According to the CMHC financial statements, the corporation has only $8 billion equity backing $200 billion in assets. Once defaults rise, the Canadian government will have no choice, but to bail out CMHC. The scale of bailout will likely dwarf all other financial emergency responses done by the Canadian government in the history of Canada. Higher national debt, increased taxes and reduced social services will be the direct result of the Harper government’s intervention to maintain an illusion of the Canadian housing market health.

What steps will this government take to prevent CMHC from the need to be bailed out with the hard-earned money of Canadian taxpayers once mortgage rates start to increase and Canadians default on their mortgage payments?

Senator LeBreton: The honourable senator is reading the opinion of one person that is not shared by others. She is running around like Henny Penny crying that the sky is falling.

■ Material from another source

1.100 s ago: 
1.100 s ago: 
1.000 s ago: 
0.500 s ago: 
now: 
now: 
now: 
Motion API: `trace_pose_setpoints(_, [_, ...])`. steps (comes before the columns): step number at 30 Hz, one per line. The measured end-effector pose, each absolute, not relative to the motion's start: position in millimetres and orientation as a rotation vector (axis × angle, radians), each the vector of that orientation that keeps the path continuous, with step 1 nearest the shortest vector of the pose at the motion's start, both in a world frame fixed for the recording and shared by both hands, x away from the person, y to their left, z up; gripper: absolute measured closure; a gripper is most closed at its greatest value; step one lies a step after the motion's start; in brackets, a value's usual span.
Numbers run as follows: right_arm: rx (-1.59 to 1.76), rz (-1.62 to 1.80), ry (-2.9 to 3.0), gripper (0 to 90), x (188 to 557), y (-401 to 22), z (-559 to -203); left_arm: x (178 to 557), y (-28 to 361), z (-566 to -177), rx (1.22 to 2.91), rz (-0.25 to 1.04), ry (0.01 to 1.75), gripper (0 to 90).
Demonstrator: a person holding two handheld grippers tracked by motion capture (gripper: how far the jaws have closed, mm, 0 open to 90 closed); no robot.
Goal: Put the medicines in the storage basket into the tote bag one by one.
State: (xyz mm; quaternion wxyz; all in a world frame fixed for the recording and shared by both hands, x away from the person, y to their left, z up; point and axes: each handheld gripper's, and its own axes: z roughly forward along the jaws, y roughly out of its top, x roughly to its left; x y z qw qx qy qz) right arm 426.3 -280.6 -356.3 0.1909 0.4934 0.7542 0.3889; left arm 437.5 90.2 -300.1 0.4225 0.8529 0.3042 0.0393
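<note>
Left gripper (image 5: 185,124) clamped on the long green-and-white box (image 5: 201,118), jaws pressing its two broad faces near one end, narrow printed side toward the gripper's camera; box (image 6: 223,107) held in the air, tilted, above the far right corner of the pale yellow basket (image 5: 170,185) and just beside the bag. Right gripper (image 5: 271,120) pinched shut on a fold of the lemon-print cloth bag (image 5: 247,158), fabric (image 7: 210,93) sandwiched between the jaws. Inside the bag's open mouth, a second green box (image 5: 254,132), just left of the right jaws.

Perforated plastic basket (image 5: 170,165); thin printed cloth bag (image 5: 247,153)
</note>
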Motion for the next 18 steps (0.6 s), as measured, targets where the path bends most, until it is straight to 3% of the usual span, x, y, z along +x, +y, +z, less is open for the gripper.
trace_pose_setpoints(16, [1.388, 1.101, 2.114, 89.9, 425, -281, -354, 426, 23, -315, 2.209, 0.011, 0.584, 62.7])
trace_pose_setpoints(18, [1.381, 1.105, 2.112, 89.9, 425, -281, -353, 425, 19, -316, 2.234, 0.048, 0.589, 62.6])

Other experts believe that, although there is concern, Canada is in no way in the same position as was the United States. The Department of Finance Canada and the minister will closely monitor the situation.

To go as far as to say it will be necessary to bail out CMHC is the opinion of one particular individual quoted by the honourable senator. I will refer the statement to the Ministry of Finance and ask if they wish to comment on it. I will be happy to table their reply as a delayed answer.

[Translation]

3 comments

  1. O.Z le 24 avril 2010 à 12h51

    Congratulations Céline Hervieux-Payette Senator! I am glad people like you still exist on this planet and in this country!

  2. Mark le 24 avril 2010 à 16h34

    A response like that is prima facie proof that the government is running scared and witless concerning the CMHC nightmare that is close to unfolding.

    $200B is a very conservative number. Other estimates of the ultimate guarantees provided by the CMHC and the NHA run up to $800B.